GIVEN RECORDS:
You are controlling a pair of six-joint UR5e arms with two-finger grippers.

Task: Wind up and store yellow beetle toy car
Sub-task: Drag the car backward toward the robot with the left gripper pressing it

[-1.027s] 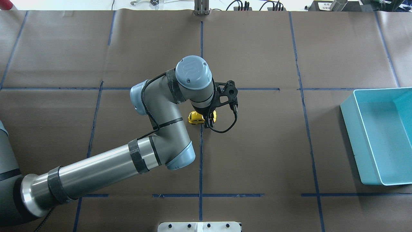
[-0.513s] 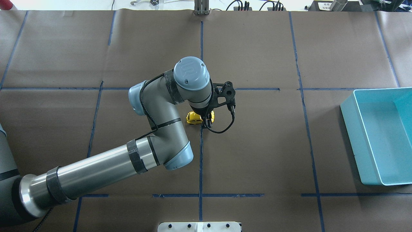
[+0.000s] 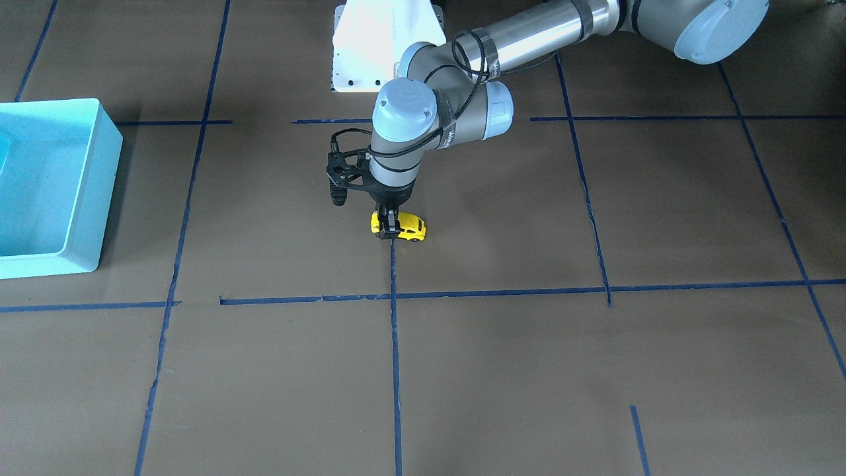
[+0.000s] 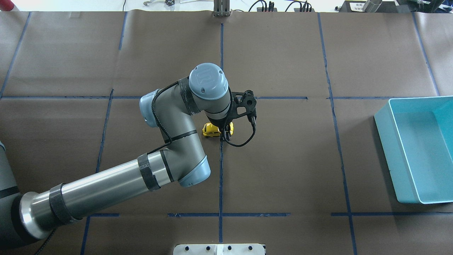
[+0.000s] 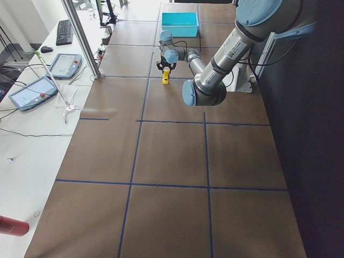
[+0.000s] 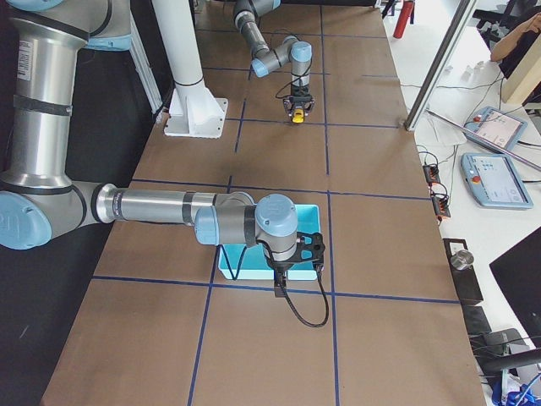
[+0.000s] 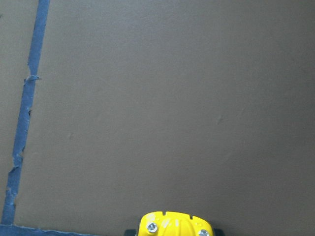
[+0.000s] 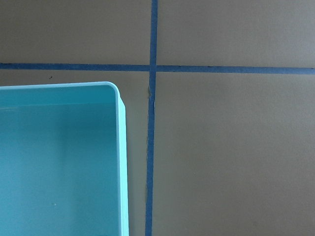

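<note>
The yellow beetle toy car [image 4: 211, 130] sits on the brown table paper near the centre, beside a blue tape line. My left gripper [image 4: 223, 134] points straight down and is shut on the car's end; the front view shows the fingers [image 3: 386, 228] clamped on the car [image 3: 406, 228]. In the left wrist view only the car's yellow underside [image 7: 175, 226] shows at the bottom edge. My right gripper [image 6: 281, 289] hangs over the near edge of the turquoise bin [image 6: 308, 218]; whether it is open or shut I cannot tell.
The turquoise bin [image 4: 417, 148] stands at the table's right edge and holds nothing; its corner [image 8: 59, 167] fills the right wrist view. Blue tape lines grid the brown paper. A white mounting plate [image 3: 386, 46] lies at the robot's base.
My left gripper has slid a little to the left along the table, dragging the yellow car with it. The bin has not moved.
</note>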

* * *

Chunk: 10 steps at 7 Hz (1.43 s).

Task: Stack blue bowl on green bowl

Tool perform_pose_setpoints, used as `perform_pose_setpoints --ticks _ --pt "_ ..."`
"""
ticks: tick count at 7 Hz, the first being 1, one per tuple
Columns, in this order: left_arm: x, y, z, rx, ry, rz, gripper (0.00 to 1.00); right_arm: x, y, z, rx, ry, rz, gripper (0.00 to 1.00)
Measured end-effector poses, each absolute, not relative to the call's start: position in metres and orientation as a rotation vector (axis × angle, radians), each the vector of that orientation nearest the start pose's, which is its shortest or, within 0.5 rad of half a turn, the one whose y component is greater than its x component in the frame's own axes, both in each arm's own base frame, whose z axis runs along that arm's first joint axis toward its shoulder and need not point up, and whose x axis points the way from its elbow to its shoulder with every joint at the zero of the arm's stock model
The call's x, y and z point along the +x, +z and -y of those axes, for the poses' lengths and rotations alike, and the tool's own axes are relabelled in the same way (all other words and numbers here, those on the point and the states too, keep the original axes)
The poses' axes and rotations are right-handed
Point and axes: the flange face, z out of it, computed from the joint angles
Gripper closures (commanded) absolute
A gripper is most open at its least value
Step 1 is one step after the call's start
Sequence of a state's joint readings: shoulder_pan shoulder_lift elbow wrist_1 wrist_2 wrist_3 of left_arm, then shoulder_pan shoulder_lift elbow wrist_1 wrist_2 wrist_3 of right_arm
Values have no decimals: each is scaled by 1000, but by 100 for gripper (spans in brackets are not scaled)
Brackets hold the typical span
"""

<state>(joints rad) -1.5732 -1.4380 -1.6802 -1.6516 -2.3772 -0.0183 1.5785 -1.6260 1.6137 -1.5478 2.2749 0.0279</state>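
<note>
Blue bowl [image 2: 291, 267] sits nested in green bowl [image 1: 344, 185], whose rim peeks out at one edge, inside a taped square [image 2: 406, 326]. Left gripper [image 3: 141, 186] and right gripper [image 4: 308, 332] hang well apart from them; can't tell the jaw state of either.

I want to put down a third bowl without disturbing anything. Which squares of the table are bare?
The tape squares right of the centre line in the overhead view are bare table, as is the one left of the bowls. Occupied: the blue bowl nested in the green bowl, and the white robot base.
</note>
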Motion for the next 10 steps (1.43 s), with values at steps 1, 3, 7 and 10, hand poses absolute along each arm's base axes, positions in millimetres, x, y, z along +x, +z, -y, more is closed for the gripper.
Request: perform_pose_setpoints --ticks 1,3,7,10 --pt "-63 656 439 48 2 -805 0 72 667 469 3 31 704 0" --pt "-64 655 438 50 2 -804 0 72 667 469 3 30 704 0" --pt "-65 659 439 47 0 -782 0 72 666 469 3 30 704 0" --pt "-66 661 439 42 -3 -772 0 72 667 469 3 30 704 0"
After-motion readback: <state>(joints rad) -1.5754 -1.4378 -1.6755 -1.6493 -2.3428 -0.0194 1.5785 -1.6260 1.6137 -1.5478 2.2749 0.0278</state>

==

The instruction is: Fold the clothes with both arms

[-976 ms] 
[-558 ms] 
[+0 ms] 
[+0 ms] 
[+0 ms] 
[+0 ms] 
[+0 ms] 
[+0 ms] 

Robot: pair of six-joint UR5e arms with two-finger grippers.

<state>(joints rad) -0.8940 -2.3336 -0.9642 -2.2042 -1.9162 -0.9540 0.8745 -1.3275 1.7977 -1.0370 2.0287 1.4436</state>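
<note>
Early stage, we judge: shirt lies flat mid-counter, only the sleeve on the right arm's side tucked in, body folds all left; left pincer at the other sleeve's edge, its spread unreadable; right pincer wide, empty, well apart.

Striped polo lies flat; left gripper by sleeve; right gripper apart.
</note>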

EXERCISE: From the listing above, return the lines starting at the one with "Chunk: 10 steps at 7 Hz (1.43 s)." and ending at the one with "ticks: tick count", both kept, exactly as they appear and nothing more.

WRITTEN ANSWER:
Chunk: 10 steps at 7 Hz (1.43 s).

Task: Stack blue bowl on green bowl

Tool perform_pose_setpoints, used as `perform_pose_setpoints --ticks _ --pt "_ ..."`
"""
ticks: tick count at 7 Hz, the first being 1, one per tuple

The answer requires no additions.